I'm surprised to find Marr happy to talk about his days with The Smiths – in old interviews he's seemed reluctant to rake over the past – although since I have already confessed to being a sad, slavering fan it's possible he's just indulging me. Either way, he still adores the music he made with them – "It's stood the test of time. I'm really proud of that" – and it seems he harbours no lasting grudges against Morrissey.

"If you think Smiths fans were obsessive, you should have seen what me and Morrissey were like. We were absolutely in love with what we were doing. We were really high on the band and high on our relationship – the two of us were always walking three feet off the ground. It was an incredible and very intense friendship. Of course it had its down side but it had to be that way because of the sort of people we were and the environment we created. The negative elements were so small and insignificant compared with the positives."

If Marr has any regrets, they stem from the years after The Smiths' split when relations between band members descended into a "silly soap opera" of back-biting and public slanging matches.

"On the occasions where I've been dragged into it, it makes me embarrassed to have been in the band," he says grimly. "They're like a bunch of bitchy schoolgirls who should know better."

The in-fighting reached a head in 1996 with a highly publicised court case over royalties during which Morrissey and Marr were ordered to pay the drummer Mike Joyce £1.25m in back earnings by a judge who, it was reported, had never heard of Top Of The Tops, let alone The Smiths.
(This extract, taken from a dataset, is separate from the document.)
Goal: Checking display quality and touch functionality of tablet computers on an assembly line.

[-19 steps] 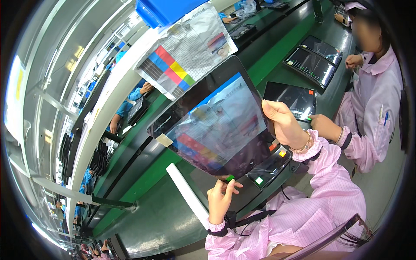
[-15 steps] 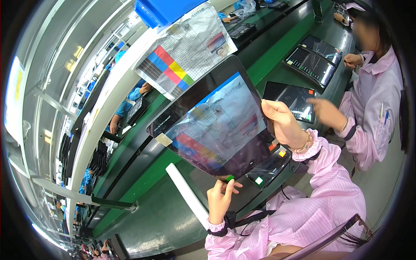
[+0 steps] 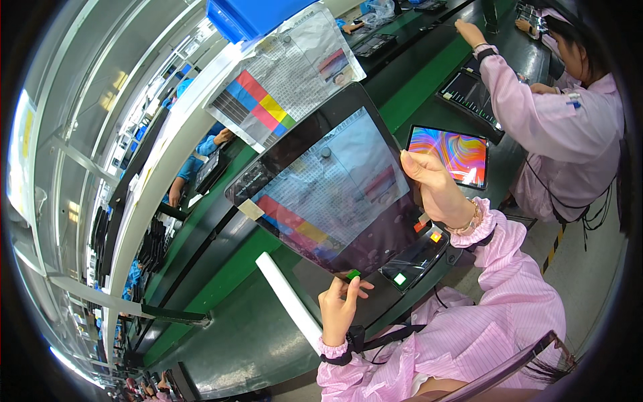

However, Marr accepted the judgment but Morrissey appealed against it.

"It tied me up for a couple of years while I was trying to make a record," remembers Marr. "It's really hard because it weighs you down and puts you off the whole business of making music. I had no respect for the court case at all including my own side. Morrissey kept fighting it and fighting it and the consequences are still affecting me to this day. The drummer has now decided that, since Morrissey won't pay, he can exercise his legal right to get me to pay Morrissey's debt. It's a struggle to be positive with that hanging over me."